Task details :: The lines from the top of the listing through the one containing "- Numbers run" are to be retyped exactly, with no other lines.

Data supplied ::
▽

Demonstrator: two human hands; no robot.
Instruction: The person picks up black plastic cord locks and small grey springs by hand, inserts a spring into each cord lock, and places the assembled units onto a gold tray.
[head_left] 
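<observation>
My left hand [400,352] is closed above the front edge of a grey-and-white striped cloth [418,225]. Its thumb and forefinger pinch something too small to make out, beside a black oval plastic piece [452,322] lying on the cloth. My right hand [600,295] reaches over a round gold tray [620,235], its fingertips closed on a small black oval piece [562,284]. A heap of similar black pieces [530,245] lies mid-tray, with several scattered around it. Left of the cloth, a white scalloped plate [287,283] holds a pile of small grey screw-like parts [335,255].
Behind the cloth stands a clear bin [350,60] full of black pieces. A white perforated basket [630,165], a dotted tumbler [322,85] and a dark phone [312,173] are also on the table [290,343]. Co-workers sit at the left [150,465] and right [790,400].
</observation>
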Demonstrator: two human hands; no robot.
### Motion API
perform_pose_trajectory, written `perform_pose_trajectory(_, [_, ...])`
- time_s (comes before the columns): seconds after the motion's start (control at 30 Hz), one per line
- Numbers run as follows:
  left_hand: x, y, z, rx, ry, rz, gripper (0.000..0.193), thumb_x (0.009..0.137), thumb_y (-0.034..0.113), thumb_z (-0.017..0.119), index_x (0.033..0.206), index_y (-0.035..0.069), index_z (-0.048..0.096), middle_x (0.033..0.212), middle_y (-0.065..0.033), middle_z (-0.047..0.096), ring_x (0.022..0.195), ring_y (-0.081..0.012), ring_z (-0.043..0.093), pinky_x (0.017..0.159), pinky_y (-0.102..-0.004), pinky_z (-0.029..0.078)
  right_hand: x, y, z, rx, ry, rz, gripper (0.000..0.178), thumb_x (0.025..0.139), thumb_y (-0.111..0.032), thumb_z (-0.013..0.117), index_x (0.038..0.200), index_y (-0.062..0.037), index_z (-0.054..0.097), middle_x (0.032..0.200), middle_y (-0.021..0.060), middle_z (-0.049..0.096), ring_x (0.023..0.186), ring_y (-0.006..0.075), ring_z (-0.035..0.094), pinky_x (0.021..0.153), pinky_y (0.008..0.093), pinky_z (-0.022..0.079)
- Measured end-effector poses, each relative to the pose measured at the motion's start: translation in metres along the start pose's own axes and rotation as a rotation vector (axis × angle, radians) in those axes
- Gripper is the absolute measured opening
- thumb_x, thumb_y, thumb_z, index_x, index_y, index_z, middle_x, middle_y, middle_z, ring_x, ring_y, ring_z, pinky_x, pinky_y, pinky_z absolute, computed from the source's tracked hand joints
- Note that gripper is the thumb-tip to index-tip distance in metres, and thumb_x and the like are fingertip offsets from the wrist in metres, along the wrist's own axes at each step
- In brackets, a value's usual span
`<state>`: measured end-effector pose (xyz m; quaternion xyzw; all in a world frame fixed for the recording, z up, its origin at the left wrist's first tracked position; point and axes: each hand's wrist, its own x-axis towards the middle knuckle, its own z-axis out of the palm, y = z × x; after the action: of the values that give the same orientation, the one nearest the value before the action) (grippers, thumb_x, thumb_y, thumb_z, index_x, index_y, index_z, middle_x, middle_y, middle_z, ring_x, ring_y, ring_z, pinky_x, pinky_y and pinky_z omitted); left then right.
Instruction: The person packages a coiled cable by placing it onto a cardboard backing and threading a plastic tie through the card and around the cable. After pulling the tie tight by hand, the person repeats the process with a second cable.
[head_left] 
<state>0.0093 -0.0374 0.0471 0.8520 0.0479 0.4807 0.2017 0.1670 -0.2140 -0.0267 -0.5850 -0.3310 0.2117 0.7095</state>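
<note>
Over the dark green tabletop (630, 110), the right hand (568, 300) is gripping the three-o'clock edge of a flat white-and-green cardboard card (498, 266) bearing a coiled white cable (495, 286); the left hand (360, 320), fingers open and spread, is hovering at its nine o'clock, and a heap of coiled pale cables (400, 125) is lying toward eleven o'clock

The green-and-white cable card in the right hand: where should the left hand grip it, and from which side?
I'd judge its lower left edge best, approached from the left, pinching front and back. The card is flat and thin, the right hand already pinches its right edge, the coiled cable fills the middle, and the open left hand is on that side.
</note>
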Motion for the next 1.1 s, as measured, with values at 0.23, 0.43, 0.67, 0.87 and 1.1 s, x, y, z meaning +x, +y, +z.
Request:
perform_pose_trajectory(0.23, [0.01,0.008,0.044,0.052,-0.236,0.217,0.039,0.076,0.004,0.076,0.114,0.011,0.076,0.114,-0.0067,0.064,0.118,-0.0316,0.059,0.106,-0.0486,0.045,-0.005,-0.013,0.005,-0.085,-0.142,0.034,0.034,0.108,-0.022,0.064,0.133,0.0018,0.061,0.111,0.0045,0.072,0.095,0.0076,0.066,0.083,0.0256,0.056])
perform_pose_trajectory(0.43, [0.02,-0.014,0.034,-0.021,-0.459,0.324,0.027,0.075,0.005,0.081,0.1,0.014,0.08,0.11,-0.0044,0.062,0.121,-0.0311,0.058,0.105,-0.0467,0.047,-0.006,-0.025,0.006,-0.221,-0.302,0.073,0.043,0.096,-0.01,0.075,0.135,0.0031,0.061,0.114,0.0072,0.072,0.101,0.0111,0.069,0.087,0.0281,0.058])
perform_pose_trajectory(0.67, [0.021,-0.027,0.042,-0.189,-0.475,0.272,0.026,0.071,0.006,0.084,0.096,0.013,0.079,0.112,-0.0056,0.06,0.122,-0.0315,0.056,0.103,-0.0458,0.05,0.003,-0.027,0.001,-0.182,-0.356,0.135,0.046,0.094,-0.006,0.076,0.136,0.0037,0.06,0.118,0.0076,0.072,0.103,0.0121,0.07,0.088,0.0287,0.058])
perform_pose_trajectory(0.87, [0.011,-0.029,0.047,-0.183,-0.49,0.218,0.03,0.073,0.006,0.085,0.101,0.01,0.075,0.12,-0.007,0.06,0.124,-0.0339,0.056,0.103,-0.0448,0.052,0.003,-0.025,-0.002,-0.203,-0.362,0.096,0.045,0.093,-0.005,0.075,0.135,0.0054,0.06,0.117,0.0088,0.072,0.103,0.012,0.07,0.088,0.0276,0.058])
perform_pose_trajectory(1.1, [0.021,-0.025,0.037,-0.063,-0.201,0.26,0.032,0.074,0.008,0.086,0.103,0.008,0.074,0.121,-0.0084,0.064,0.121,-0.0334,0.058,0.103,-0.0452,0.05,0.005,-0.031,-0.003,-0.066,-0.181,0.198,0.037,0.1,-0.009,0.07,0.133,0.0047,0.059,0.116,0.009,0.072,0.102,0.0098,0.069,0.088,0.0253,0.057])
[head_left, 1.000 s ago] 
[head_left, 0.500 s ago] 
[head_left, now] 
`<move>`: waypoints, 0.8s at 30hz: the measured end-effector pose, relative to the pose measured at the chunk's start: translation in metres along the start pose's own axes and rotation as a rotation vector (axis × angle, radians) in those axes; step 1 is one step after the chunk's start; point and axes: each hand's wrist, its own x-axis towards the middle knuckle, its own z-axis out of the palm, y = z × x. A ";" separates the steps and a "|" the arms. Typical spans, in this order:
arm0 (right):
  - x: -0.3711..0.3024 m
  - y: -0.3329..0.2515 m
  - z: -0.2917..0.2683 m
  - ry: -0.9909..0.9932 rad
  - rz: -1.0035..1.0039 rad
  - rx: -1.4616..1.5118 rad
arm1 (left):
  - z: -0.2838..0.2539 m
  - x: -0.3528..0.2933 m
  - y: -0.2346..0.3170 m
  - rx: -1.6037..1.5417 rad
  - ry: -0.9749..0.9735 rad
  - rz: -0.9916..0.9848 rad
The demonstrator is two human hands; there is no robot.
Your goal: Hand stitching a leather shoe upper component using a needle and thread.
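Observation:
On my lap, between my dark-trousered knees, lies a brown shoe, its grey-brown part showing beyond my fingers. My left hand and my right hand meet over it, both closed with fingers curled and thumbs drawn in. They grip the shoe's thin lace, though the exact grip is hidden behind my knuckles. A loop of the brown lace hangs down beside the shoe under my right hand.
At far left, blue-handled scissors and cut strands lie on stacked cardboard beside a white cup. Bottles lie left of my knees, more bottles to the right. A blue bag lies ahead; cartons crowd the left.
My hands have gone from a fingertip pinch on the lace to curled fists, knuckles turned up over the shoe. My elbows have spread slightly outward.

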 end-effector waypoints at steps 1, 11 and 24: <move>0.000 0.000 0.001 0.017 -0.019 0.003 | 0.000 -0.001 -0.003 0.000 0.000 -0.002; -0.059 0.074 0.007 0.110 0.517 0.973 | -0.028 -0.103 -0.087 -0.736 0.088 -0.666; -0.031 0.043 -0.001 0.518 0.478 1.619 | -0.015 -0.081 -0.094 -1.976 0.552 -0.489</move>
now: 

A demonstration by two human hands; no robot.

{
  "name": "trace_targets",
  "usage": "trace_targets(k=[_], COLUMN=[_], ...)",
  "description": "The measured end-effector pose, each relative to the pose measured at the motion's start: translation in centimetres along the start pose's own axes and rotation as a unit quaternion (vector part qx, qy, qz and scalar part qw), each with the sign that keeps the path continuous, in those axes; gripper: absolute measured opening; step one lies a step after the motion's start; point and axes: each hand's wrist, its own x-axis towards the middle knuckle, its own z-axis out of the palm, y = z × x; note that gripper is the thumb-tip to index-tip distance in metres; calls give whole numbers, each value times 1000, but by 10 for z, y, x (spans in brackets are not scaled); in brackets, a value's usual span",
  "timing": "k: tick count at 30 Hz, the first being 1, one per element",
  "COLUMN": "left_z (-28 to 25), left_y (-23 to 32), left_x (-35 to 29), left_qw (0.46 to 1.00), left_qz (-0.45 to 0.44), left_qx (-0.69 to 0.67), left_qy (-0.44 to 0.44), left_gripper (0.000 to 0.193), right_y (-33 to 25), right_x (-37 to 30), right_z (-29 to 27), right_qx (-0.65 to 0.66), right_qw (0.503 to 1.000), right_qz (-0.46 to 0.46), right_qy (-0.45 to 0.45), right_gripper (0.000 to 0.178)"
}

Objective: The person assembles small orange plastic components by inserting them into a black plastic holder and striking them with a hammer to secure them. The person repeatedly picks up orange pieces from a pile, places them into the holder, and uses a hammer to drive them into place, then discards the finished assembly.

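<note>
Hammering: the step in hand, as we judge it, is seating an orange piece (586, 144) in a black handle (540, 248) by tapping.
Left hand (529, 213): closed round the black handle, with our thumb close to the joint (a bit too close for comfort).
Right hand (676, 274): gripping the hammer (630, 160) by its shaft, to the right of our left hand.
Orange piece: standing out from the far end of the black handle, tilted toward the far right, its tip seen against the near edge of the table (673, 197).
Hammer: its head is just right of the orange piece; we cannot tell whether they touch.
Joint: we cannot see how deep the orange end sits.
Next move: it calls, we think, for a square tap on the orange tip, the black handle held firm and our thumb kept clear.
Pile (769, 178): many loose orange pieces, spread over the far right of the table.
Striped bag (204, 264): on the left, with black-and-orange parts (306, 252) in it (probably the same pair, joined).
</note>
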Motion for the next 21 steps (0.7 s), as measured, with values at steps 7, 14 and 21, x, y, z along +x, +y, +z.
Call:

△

Answer space ::
Demonstrator: two human hands; no robot.
Instruction: The person picks up black plastic cord locks and small grey springs by hand, inserts a spring into each cord lock, and places the assembled units onto a gold tray.
[head_left] 
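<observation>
My left hand [400,352] is closed above the front edge of a grey-and-white striped cloth [418,225]. Its thumb and forefinger pinch something too small to make out, beside a black oval plastic piece [452,322] lying on the cloth. My right hand [600,295] reaches over a round gold tray [620,235], its fingertips closed on a small black oval piece [562,284]. A heap of similar black pieces [530,245] lies mid-tray, with several scattered around it. Left of the cloth, a white scalloped plate [287,283] holds a pile of small grey screw-like parts [335,255].
Behind the cloth stands a clear bin [350,60] full of black pieces. A white perforated basket [630,165], a dotted tumbler [322,85] and a dark phone [312,173] are also on the table [290,343]. Co-workers sit at the left [150,465] and right [790,400].
</observation>
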Demonstrator: two human hands; no robot.
### Motion API
perform_pose_trajectory, written `perform_pose_trajectory(_, [_, ...])`
- time_s (comes before the columns): seconds after the motion's start (control at 30 Hz), one per line
- Numbers run as follows:

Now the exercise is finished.